Changes in the fiscal rules must not, however, accommodate the current budgetary problems of some countries. This would ruin the future credibility of clear fiscal rules at the EU level. If France, Germany, Italy or Portugal were to breach the three percent deficit ceiling for more than a single year, sanctions must be imposed, as a natural consequence of earlier insufficient fiscal retrenchment, in the common interest of establishing credibility for the rules.

The present fiscal policy framework at the EU level suffers from the fundamental problem that the ultimate decisions on excessive deficits are political.

The threat of sanctions has low credibility, as governments are likely to try to avoid political conflicts with each other. This is an argument for transferring decisions on deposits and fines from the political level of the Council to the judicial level of the European Court of Justice. The events have shown that there are limits to how much fiscal rules at the EU level can achieve on their own. It would be impossible to uphold these rules if governments repeatedly came into conflict with them. This consideration suggests that one should rely much more on national institutions that are conducive to both long-run fiscal discipline and effective short-run stabilization policy. One possibility would be to require the member states to adopt national laws on fiscal policy that set well-defined long run sustainability goals, but also outline clear principles for the use of fiscal policy as a stabilization instrument.

In this respect, economists have begun to discuss whether there are lessons for fiscal policy to be learnt from the recent development of theory and institutions of monetary policy. A parallel could be drawn between delegation of monetary policy to independent central banks, and delegation of decisions about fiscal stabilization policy to an independent fiscal policy committee.

The underlying idea is to separate decisions aimed at stabilization from other aspects of fiscal policy concerning distribution and social efficiency. Such separation would reduce decision lags as well as politico economic risks of pursuing pro-cyclical policies and deficit bias. At the same time, it could help the government to define more clearly the political goals of alternative policy measures. Such a development has taken place in other areas of economic policy-making in addition to monetary policy: examples include competition policy as well as market regulation and supervision. The idea of delegation of fiscal policy stabilization decisions may be unfamiliar to many people, and is not on the current political agenda.

There is, however, a case for starting to think about the possibility of such a reform, and exploring the extent to which it would be compatible with generally accepted principles of democratic governance. In line with the principle of subsidiarity, national delegation could be seen as an alternative to the recent proposals of the European Commission, according to which it should be given greater discretionary powers in assessing fiscal policies of member states.

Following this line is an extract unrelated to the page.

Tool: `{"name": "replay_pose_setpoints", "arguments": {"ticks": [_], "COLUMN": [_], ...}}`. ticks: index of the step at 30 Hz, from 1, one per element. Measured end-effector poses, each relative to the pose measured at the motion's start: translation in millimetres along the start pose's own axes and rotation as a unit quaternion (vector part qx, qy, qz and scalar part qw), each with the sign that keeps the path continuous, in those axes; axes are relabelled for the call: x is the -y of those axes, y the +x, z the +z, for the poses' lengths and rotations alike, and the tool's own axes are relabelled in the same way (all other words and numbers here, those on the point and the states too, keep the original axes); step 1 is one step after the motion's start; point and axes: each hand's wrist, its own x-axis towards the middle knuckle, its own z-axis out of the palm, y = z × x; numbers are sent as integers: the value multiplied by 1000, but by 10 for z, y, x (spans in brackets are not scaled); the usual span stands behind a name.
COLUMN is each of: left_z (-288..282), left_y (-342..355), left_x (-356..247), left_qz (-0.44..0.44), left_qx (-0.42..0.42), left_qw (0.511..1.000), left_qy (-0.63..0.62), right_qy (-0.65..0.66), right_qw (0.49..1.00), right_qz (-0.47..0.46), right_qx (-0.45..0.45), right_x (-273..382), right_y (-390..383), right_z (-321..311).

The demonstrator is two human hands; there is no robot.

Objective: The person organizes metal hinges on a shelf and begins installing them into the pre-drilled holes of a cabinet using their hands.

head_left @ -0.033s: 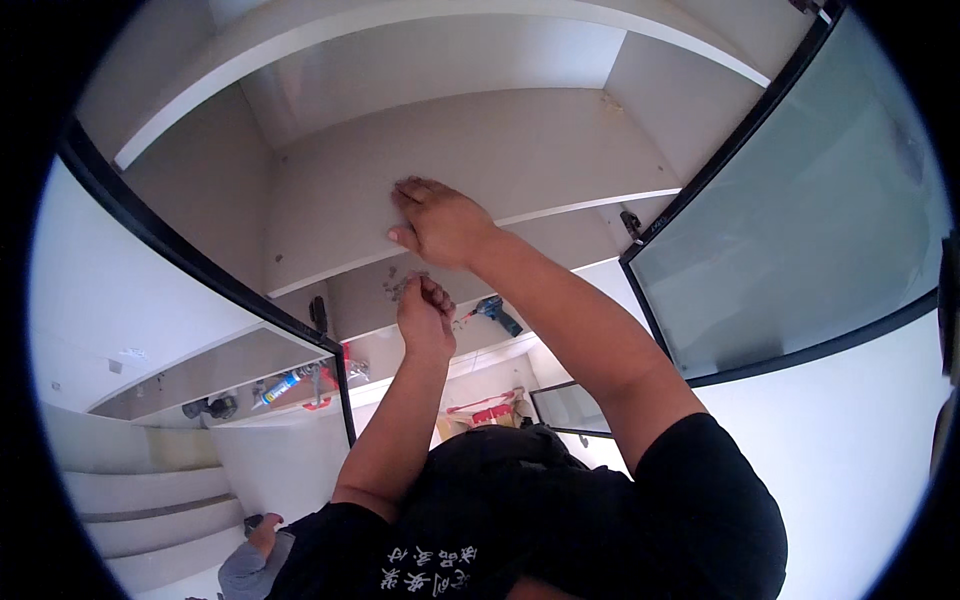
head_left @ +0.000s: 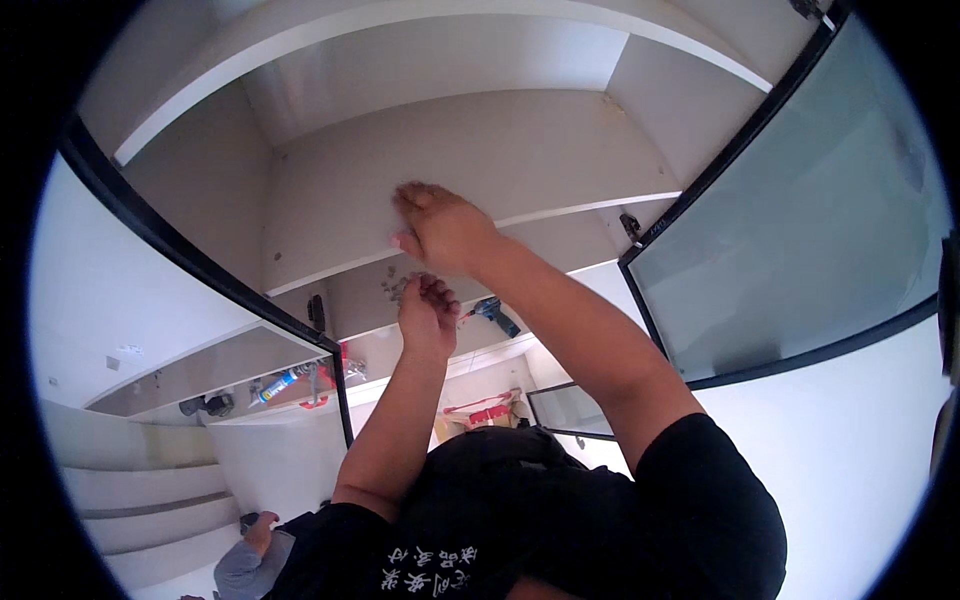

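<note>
My right hand (head_left: 445, 225) reaches over the front edge of a cabinet shelf (head_left: 520, 145), its fingers stretched out along the board and slightly blurred; nothing shows in it. Just below that edge, my left hand (head_left: 428, 310) is turned palm up with its fingers curled in. Whatever lies inside the curl, if anything, cannot be made out. Beside its fingertips, several small grey hardware pieces (head_left: 391, 283) lie scattered on the lower shelf (head_left: 350, 298). A blue and black cordless drill (head_left: 496, 315) lies to the right of this hand, close to my right forearm.
Black-framed glass doors stand open at the right (head_left: 790, 250) and left (head_left: 200, 260). Dark hinges (head_left: 630, 226) show beside the shelves. A blue and white sealant tube (head_left: 279, 385) lies at lower left among tools. Another person's sleeve (head_left: 255, 565) appears at the bottom left.
My right hand has shifted slightly at the shelf edge and is more blurred. The fingers of my left hand have loosened a little. The small pieces and the drill stay put.
</note>
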Motion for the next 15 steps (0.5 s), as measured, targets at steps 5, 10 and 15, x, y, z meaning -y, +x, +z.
{"name": "replay_pose_setpoints", "arguments": {"ticks": [5,10,15], "left_z": [880,761,-155], "left_y": [-95,-56,-213], "left_x": [-150,-3,223], "left_qz": [-44,-22,-24], "left_qx": [17,-5,-256], "left_qw": [991,996,958], "left_qy": [-122,-82,-123], "right_qy": [28,146,237], "right_qw": [998,984,969], "right_qz": [-56,-103,76], "right_qx": [-2,-16,-2], "right_x": [231,198,-797], "right_y": [-576,-1015,-1963], "right_z": [-212,-387,306]}}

One idea would be for member states to establish an independent fiscal policy committee at the national level. A politically realistic way to move in this direction in the next few years is to set up independent fiscal policy committees at the national level that play an advisory role. Governments could be required to seek the advice of these committees before making their budget decisions and to use the committees’ estimates of cyclical conditions, government expenditures and tax revenues as a basis for budget calculations.

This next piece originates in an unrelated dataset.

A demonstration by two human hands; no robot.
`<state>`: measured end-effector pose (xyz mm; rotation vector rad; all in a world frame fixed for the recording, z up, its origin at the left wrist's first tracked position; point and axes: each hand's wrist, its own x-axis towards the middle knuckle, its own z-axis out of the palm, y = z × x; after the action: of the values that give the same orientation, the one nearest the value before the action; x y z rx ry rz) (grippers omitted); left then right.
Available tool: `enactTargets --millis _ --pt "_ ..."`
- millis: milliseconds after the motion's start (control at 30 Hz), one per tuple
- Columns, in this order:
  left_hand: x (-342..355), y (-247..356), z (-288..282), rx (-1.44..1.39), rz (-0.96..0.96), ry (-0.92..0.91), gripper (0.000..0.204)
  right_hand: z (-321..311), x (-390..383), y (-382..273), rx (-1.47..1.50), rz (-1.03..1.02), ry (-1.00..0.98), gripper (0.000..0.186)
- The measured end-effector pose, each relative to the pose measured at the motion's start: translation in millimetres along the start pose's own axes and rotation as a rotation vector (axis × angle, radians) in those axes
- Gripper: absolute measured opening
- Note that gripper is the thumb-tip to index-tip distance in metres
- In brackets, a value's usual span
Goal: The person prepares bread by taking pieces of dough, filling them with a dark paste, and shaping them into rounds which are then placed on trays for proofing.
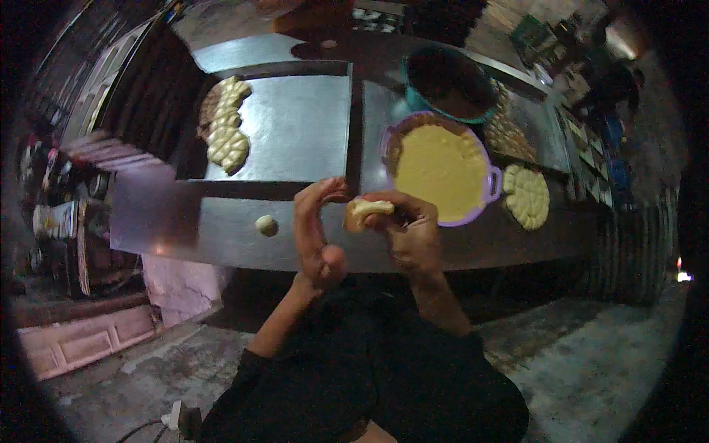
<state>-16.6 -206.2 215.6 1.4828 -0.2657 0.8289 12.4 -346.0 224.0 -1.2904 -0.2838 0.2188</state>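
Observation:
My left hand point(314, 229) is turned on edge above the metal table point(487, 247), fingers apart and curved, holding nothing. Beside it, my right hand point(410, 236) grips a small pale piece of dough point(371, 208) between thumb and fingers. A round dough ball point(266, 224) sits on the tabletop to the left. Just beyond my right hand is a purple basin point(490, 184) of yellow batter or filling point(443, 170). A flat cluster of pale dough pieces point(526, 196) lies to its right. A metal tray point(292, 125) at the back left bears a row of pale dough shapes point(229, 140).
A teal tub point(480, 114) stands behind the basin, beside another tray point(539, 125) with darker shaped pieces. Dark racks point(148, 88) line the left. A white plug adapter point(181, 417) with a cable is low on the left, by the grey floor point(583, 362).

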Motion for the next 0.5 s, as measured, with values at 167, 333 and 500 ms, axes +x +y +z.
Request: enactTargets --millis 167,333,500 --pt "12.0 -9.5 38.7 -0.141 0.542 -0.399 0.079 -19.5 -34.7 -19.5 0.195 0.060 -0.031 0.060" --pt "-42.8 -21.2 81.0 -0.709 -0.182 0.038 0.075 -25.3 -29.3 -22.1 0.010 -0.011 -0.006 0.070" --pt "-19.4 -49.4 72.1 -0.542 -0.587 -0.133 0.092 -26.3 -1.9 -19.8 0.541 0.032 0.115 0.051"
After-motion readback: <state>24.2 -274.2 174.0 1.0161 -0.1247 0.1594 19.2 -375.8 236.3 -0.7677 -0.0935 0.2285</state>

The task of these committees could be to propose how much the actual budget balance in a given year should deviate from the cyclically adjusted budget balance and to make recommendations on specific tax or expenditure changes with the aim of stabilizing the business cycle. The general goal of such reform would be to lessen many of the problems that now hamper the use of fiscal policy as an effective stabilization tool, such as long-decision lags, deficit bias, irreversibility of decisions, and confounding of objectives.